* Problem statement *
From the data below, return each line in which the string "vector" is found.

[[ Supplied data open ]]

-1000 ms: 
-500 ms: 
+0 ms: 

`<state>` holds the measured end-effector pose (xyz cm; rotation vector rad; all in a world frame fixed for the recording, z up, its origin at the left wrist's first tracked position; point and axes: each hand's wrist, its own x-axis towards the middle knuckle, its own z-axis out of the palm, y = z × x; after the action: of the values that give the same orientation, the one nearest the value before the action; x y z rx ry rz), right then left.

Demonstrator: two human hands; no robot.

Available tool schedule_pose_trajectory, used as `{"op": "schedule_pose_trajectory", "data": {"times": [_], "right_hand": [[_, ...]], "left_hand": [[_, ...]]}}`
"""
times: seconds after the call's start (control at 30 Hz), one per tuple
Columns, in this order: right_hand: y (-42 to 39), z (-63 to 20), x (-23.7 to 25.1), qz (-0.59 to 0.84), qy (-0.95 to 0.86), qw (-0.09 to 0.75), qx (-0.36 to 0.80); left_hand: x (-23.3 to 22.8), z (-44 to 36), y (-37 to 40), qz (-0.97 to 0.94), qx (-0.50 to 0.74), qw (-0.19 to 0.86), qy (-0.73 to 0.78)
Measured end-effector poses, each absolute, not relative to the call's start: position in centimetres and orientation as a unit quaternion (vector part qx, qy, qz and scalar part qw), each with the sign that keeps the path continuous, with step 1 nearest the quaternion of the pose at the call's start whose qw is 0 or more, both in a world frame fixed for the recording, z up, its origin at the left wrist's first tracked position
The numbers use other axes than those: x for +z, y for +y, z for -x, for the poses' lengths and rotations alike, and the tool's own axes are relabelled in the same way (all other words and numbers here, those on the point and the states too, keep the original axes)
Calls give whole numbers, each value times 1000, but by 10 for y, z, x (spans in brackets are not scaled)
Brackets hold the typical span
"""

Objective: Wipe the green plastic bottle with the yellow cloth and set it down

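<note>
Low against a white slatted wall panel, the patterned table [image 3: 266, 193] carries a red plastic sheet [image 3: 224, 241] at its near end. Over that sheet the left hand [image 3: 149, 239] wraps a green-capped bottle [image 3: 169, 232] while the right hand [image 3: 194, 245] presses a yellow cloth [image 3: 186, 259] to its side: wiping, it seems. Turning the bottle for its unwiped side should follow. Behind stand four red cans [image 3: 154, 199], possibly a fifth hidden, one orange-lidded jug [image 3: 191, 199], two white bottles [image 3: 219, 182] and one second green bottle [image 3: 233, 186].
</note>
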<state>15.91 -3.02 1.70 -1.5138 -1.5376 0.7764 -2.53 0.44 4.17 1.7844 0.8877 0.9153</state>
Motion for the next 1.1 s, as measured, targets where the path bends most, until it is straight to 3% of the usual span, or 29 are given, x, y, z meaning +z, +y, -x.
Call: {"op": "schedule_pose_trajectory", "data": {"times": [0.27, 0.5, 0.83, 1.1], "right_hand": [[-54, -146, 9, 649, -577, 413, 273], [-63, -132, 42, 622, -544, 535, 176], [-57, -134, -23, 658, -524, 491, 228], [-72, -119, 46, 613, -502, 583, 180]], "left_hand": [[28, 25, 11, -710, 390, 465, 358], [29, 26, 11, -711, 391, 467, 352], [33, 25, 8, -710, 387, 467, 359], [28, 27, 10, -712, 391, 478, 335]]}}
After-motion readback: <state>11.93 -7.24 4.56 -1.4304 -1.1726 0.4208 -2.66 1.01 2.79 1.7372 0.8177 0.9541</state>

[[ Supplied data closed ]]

* Solution *
`<state>` holds the measured end-effector pose (xyz cm; rotation vector rad; all in a world frame fixed for the recording, z up, its origin at the left wrist's first tracked position; point and axes: each hand's wrist, its own x-axis towards the middle knuckle, its own z-axis out of the palm, y = z × x; after the action: of the values that give the same orientation, the one nearest the value before the action; x y z rx ry rz), right then left.
Measured end-effector poses, each absolute, not relative to the call's start: position in centimetres and orientation as a unit quaternion (vector part qx, qy, qz and scalar part qw), each with the sign that keeps the path continuous, with step 1 nearest the quaternion of the pose at the call's start whose qw is 0 or more, both in a world frame fixed for the recording, z up, its origin at the left wrist's first tracked position

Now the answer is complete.